Exercise goal:
Below are the records; tally the lines that include "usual" and report only the total.
——————————
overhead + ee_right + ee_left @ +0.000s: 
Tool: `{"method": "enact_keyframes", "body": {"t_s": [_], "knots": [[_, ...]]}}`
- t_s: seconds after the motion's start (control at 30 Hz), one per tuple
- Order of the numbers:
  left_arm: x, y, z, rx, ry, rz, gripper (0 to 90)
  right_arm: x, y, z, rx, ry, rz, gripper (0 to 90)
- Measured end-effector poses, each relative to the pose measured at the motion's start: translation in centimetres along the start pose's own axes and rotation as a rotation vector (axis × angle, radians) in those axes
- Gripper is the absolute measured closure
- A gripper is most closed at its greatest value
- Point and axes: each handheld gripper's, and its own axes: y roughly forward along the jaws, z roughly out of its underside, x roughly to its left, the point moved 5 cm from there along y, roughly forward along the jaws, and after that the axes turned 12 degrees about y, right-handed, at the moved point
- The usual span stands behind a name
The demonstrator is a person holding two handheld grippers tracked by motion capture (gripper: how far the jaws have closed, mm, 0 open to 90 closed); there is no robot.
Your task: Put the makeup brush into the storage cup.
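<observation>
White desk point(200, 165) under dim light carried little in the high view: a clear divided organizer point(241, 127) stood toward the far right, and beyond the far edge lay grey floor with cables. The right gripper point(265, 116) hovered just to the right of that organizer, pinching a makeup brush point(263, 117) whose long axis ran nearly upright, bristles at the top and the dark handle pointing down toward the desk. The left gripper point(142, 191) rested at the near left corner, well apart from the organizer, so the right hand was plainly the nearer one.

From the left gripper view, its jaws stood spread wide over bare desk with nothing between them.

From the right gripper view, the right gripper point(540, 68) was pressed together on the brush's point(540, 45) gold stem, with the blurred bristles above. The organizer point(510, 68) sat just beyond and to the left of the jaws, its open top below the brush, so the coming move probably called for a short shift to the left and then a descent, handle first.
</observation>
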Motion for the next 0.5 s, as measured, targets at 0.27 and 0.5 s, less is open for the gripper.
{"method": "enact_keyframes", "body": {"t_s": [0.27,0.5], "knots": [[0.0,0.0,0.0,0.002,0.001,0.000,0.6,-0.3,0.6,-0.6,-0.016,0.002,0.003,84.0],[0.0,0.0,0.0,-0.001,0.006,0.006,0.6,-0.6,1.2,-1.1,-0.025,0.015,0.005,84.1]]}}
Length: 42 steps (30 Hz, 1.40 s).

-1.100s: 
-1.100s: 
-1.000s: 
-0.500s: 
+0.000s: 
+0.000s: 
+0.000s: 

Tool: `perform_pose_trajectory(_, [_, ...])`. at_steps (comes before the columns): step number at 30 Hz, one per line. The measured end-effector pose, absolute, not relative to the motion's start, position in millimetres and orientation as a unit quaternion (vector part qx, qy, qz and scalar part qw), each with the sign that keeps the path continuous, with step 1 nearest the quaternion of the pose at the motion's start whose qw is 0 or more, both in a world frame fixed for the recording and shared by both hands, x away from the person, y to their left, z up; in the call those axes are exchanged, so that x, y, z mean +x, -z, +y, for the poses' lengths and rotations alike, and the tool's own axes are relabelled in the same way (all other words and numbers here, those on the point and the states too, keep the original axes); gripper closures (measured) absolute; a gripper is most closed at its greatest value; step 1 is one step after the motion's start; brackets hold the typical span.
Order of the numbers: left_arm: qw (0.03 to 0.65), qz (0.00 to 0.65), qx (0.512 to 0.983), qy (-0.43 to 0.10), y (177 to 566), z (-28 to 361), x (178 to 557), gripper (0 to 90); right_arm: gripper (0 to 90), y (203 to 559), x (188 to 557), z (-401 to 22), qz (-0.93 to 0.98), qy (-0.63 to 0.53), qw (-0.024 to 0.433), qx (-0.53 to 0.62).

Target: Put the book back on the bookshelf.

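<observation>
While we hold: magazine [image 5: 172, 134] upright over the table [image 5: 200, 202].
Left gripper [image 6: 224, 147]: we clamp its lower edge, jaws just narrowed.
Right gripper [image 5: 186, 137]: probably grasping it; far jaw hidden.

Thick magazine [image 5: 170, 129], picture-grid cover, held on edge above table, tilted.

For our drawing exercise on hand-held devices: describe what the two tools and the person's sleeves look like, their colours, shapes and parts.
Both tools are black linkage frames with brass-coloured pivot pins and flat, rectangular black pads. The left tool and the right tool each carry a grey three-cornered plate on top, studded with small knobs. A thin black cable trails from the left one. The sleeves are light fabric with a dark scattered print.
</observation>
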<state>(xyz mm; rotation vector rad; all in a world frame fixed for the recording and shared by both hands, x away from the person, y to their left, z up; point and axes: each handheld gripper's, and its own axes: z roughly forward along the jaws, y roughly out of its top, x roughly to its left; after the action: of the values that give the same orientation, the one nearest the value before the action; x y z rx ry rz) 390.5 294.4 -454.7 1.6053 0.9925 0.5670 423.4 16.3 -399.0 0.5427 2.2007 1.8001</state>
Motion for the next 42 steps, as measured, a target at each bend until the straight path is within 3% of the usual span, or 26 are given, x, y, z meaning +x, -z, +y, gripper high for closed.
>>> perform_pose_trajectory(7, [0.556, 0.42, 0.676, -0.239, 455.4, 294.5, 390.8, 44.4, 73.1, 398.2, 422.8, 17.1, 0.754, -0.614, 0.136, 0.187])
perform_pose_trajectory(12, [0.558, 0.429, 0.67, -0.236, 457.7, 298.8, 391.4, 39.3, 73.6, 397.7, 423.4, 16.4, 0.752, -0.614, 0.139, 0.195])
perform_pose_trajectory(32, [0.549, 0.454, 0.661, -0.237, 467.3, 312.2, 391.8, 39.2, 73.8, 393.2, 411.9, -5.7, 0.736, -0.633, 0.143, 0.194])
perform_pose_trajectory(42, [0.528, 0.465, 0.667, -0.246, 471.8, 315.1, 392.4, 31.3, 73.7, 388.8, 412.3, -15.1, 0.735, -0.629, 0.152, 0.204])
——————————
Your response:
2